* **Problem details**:
Copy the listing below in full, exactly as given.

* **Provided data**:

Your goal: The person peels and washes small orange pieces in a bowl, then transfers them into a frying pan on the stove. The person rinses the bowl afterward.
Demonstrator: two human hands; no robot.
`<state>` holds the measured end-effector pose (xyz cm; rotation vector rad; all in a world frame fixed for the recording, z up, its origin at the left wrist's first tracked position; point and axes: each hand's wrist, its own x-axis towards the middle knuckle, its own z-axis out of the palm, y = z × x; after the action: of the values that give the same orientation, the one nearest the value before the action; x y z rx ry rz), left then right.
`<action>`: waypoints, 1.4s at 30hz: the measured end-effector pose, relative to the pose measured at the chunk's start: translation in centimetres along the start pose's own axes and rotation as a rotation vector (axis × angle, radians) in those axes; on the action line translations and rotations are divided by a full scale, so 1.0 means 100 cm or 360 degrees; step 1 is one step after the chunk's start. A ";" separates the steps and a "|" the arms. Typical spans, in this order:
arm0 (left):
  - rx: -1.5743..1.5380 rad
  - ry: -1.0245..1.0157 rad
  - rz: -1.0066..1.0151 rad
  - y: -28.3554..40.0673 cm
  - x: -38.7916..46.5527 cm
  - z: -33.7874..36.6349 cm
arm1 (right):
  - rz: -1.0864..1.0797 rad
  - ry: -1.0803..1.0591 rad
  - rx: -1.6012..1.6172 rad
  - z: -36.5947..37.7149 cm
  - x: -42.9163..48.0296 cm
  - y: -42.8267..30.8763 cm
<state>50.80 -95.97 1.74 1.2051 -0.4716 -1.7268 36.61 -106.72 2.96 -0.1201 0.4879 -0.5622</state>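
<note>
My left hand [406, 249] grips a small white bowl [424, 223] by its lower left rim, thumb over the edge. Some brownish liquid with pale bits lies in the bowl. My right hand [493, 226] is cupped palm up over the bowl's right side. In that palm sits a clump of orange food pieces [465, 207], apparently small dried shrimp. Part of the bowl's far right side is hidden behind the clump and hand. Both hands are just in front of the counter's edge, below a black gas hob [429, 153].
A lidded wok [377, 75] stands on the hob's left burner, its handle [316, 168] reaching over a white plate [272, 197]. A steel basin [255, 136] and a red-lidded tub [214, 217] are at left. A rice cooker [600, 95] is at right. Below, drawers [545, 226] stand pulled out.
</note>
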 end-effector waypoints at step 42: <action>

* **Worked solution**:
Your goal: The person peels and washes small orange pieces in a bowl, then transfers them into a frying pan on the stove. The person rinses the bowl afterward.
Demonstrator: two human hands; no robot.
`<state>` holds the measured end-effector pose (xyz cm; rotation vector rad; all in a world frame fixed for the recording, z up, its origin at the left wrist's first tracked position; point and axes: each hand's wrist, its own x-axis towards the middle knuckle, its own z-axis out of the palm, y = z × x; after the action: of the values that give the same orientation, the one nearest the value before the action; x y z rx ry rz), left then right.
`<action>`: waypoints, 1.4s at 30hz: the measured end-effector pose, relative to the pose measured at the chunk's start: translation in centimetres along the start pose's own axes and rotation as a rotation vector (axis × angle, radians) in those axes; on the action line translations and rotations are divided by a full scale, so 1.0 means 100 cm or 360 degrees; step 1 is one step after the chunk's start. A ";" separates the steps and a "|" the arms. Typical spans, in this order:
arm0 (left):
  - rx: -1.5743..1.5380 rad
  - ry: -1.0245..1.0157 rad
  - rz: -1.0066..1.0151 rad
  - y: -28.3554..40.0673 cm
  - x: -38.7916..46.5527 cm
  - z: -33.7874..36.6349 cm
arm1 (right):
  - rz: -1.0864..1.0797 rad
  - ry: -1.0803..1.0591 rad
  - rx: -1.6012..1.6172 rad
  - z: -36.5947..37.7149 cm
  - x: -42.9163..48.0296 cm
  - y: -42.8267..30.8763 cm
<state>50.80 -95.97 1.74 1.2051 -0.4716 -1.7268 36.61 -106.72 2.96 -0.1201 0.4879 -0.5622</state>
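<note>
My left hand [406, 249] grips a small white bowl [424, 223] by its lower left rim, thumb over the edge. Some brownish liquid with pale bits lies in the bowl. My right hand [493, 226] is cupped palm up over the bowl's right side. In that palm sits a clump of orange food pieces [465, 207], apparently small dried shrimp. Part of the bowl's far right side is hidden behind the clump and hand. Both hands are just in front of the counter's edge, below a black gas hob [429, 153].
A lidded wok [377, 75] stands on the hob's left burner, its handle [316, 168] reaching over a white plate [272, 197]. A steel basin [255, 136] and a red-lidded tub [214, 217] are at left. A rice cooker [600, 95] is at right. Below, drawers [545, 226] stand pulled out.
</note>
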 end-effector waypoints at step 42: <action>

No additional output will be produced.